Thank you for your great work at first!
When I try to run deformation of sphere to dolphin tutorial, I found an unexpected errors when loading the vertices of meshes to device, which be set to CUDA:0. Here is the error log:
THCudaCheck FAIL file=/opt/conda/conda-bld/pytorch_1579027003190/work/aten/src/THC/THCGeneral.cpp line=50 error=30 : unknown error
Traceback (most recent call last):
File "dolphin.py", line 33, in
faces_idx = faces.verts_idx.to(device)
File "/home/jormungandr/anaconda3/envs/pytorch3d/lib/python3.6/site-packages/torch/cuda/__init__.py", line 197, in _lazy_init
torch._C._cuda_init()
RuntimeError: cuda runtime error (30) : unknown error at /opt/conda/conda-bld/pytorch_1579027003190/work/aten/src/THC/THCGeneral.cpp:50
I've tried rmmod nvidia, nvidia-uvm, but each of these commands has an error about
rmmod: ERROR: Module nvidia_uvm is not currently loaded or
rmmod: ERROR: Module nvidia is in use by: nvidia_modeset
I rebooted once, but nothing changed either.
And my environment is as follows:
Pytorch : 1.4
Python : 3.6.10
CUDA : 10.0 by nvcc(runtime)
cuDNN : 7.0
OS : Ubuntu 18.04
@zzhat0706 I am assuming you built PyTorch3D from local clone?
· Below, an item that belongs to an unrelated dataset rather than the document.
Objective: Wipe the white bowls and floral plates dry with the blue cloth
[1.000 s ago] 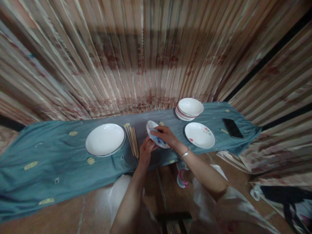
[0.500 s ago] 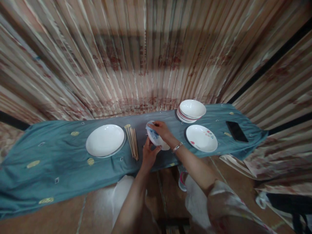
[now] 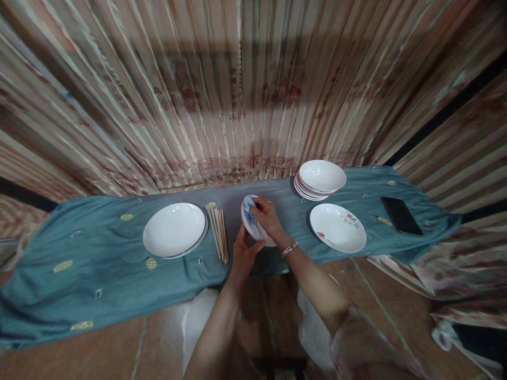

Were you able to run if you change the device to cpu? Are you able to run other pytorch code on device i.e. not with PyTorch3D? This looks like an issue with PyTorch not PyTorch3D.
There's an issue on the PyTorch repo which is referencing this problem - did you check this? https://github.com/pytorch/pytorch/issues/17108
@nikhilaravi Thanks for your answers!
Before Pytorch3D, I've run some pytorch codes such as CycleGAN and W-GAN. And I built Pytorch3D from Anaconda Cloud but not the local clone.
But I haven't tried cpu yet, I'll check it later.
Hello,
I did all the things mentioned above but I still get the error:
RuntimeError Traceback (most recent call last)
23
24 # Create a textures object
---> 25 tex = Textures(verts_uvs=verts_uvs, faces_uvs=faces_uvs, maps=texture_image)
26
27 # Create a meshes object with textures
~/Disk/Software/Anaconda3/envs/pytorch3d/lib/python3.7/site-packages/pytorch3d/structures/textures.py in __init__(self, maps, faces_uvs, verts_uvs, verts_rgb)
118
119 if self._faces_uvs_padded is not None:
--> 120 self._num_faces_per_mesh = faces_uvs.gt(-1).all(-1).sum(-1).tolist()
121
122 def clone(self):
RuntimeError: CUDA error: no kernel image is available for execution on the device
I downgraded the Nvidia driver but the error persists:
-----------------------------------------------------------------------------+
| NVIDIA-SMI 435.21 Driver Version: 435.21 CUDA Version: 10.1 |
|-------------------------------+----------------------+----------------------+
| GPU Name Persistence-M| Bus-Id Disp.A | Volatile Uncorr. ECC |
| Fan Temp Perf Pwr:Usage/Cap| Memory-Usage | GPU-Util Compute M. |
|===============================+======================+======================|
| 0 GeForce GTX TIT... Off | 00000000:04:00.0 On | N/A |
| 26% 32C P8 14W / 250W | 642MiB / 6082MiB | 0% Default |
+-------------------------------+----------------------+----------------------+
Surprisingly, all the tests in the test folder passed. But the following error comes in the notebook tutorials.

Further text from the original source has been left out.